# [Problem to work on]
Repeat each entry as written, dropping any picture you find.

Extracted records

== Segment start ==

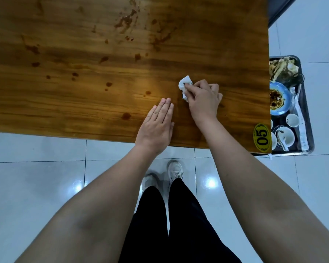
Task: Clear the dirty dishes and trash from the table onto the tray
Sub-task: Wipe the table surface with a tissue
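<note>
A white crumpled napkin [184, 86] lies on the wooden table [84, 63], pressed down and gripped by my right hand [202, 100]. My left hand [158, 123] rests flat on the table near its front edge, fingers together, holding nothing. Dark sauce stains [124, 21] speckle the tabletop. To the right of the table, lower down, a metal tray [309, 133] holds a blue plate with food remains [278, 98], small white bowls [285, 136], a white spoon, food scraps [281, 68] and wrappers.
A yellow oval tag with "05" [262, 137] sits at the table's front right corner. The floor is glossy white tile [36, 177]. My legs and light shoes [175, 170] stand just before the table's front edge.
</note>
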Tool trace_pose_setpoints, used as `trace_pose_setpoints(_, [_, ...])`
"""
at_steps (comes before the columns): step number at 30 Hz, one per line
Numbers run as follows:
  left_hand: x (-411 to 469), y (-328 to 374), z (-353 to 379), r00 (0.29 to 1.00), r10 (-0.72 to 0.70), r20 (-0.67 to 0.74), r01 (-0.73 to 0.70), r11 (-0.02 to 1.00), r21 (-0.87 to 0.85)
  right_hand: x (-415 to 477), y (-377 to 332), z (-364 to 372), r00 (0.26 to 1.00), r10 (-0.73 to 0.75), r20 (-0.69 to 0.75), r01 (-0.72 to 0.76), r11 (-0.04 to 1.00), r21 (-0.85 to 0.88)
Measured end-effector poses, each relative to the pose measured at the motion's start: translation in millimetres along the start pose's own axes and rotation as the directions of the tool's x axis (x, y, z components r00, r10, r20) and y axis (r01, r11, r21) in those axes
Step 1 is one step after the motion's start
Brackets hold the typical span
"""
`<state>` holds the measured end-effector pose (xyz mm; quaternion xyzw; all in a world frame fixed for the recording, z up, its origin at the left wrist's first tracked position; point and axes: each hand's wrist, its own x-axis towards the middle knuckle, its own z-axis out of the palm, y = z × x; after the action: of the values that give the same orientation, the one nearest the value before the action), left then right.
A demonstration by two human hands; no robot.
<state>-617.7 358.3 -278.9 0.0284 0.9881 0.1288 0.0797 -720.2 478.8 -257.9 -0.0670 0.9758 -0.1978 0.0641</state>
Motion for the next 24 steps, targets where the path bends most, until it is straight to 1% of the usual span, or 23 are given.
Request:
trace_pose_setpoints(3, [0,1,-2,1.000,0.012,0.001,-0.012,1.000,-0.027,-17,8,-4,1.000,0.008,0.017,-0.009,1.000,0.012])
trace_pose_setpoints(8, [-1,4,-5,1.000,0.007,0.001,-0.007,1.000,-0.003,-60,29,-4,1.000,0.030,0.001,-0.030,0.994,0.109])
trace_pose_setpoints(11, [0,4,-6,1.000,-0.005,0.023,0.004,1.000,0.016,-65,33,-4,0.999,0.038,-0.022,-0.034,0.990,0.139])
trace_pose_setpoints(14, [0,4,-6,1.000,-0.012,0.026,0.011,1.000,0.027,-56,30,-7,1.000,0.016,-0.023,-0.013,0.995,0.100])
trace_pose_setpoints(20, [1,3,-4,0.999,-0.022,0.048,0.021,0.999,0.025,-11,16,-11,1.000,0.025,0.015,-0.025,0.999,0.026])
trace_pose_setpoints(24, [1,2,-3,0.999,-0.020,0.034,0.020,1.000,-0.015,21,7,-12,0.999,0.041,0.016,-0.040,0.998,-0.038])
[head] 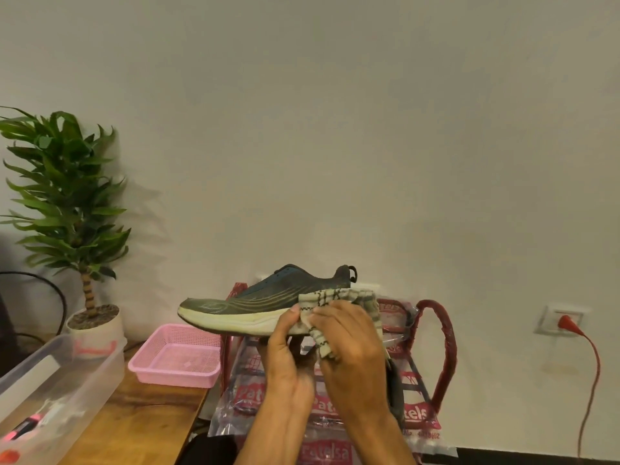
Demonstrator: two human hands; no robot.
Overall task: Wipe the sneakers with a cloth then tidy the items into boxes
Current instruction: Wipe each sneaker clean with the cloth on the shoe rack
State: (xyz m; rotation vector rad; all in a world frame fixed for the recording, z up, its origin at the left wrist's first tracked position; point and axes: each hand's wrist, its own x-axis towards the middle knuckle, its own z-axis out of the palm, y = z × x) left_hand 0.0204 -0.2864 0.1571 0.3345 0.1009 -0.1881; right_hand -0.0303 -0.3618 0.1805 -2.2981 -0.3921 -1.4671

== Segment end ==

# [Response to this exercise]
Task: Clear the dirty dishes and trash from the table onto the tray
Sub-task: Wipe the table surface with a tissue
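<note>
A white crumpled napkin [184, 86] lies on the wooden table [84, 63], pressed down and gripped by my right hand [202, 100]. My left hand [158, 123] rests flat on the table near its front edge, fingers together, holding nothing. Dark sauce stains [124, 21] speckle the tabletop. To the right of the table, lower down, a metal tray [309, 133] holds a blue plate with food remains [278, 98], small white bowls [285, 136], a white spoon, food scraps [281, 68] and wrappers.
A yellow oval tag with "05" [262, 137] sits at the table's front right corner. The floor is glossy white tile [36, 177]. My legs and light shoes [175, 170] stand just before the table's front edge.
</note>
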Tool trace_pose_setpoints, used as `trace_pose_setpoints(_, [_, ...])`
"""
at_steps (comes before the columns): step number at 30 Hz, one per line
Numbers run as follows:
  left_hand: x (-411 to 469), y (-328 to 374), z (-353 to 379), r00 (0.29 to 1.00), r10 (-0.72 to 0.70), r20 (-0.67 to 0.74), r01 (-0.73 to 0.70), r11 (-0.02 to 1.00), r21 (-0.87 to 0.85)
  right_hand: x (-415 to 477), y (-377 to 332), z (-364 to 372), r00 (0.26 to 1.00), r10 (-0.73 to 0.75), r20 (-0.69 to 0.75), r01 (-0.72 to 0.76), r11 (-0.04 to 1.00), r21 (-0.85 to 0.88)
Measured end-effector poses, each relative to the pose measured at the motion's start: translation in millimetres along the start pose's own axes and rotation as the directions of the tool's x axis (x, y, z components r00, r10, r20) and y axis (r01, r11, r21) in those axes
Step 1 is one step after the motion's start
Brackets hold the typical span
"""
`<state>` holds the measured end-effector pose (xyz mm; quaternion xyzw; all in a world frame fixed for the recording, z up, its origin at the left wrist's first tracked position; point and axes: each hand's wrist, its own x-axis towards the middle knuckle, its own z-axis out of the palm, y = z × x; after the action: of the values that give the same orientation, the one nearest the value before the action), left then right.
A demonstration by two human hands; no robot.
<state>-617.7 358.3 -278.9 0.0284 0.9881 0.1288 0.0797 -720.2 478.8 -257.9 -0.0670 0.9758 -0.1978 0.0641</state>
Motion for the next 24 steps, targets where the path bends most, until it is straight to 1% of the usual span, or 23 are given.
Request:
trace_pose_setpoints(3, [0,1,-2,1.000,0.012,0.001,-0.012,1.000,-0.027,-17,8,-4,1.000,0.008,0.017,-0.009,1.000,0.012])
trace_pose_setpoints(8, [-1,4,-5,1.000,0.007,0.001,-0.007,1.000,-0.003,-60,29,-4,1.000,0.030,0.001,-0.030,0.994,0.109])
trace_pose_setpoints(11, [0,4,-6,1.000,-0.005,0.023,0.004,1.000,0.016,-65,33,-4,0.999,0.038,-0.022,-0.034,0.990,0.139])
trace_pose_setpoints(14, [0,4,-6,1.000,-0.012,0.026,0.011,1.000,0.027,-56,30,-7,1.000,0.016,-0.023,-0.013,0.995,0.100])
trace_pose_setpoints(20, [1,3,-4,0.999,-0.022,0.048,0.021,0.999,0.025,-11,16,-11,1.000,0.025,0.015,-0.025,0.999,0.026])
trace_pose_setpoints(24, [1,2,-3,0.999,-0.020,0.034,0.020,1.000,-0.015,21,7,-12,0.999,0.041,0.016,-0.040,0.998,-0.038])
[head] 
Demonstrator: two human hands; no robot.
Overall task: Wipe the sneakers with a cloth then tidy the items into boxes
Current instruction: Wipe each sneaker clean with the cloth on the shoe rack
State: (xyz m; rotation vector rad; all in a world frame fixed for the recording, z up, its origin at the left wrist's first tracked position; point and axes: each hand's wrist, its own x-axis towards the middle knuckle, its own z-axis out of the palm, y = z × x) left_hand 0.0204 -0.2864 0.1571 0.3345 0.1009 -0.1881; right_hand -0.0303 -0.3618 0.1805 -2.2981 -0.3921 -1.4671

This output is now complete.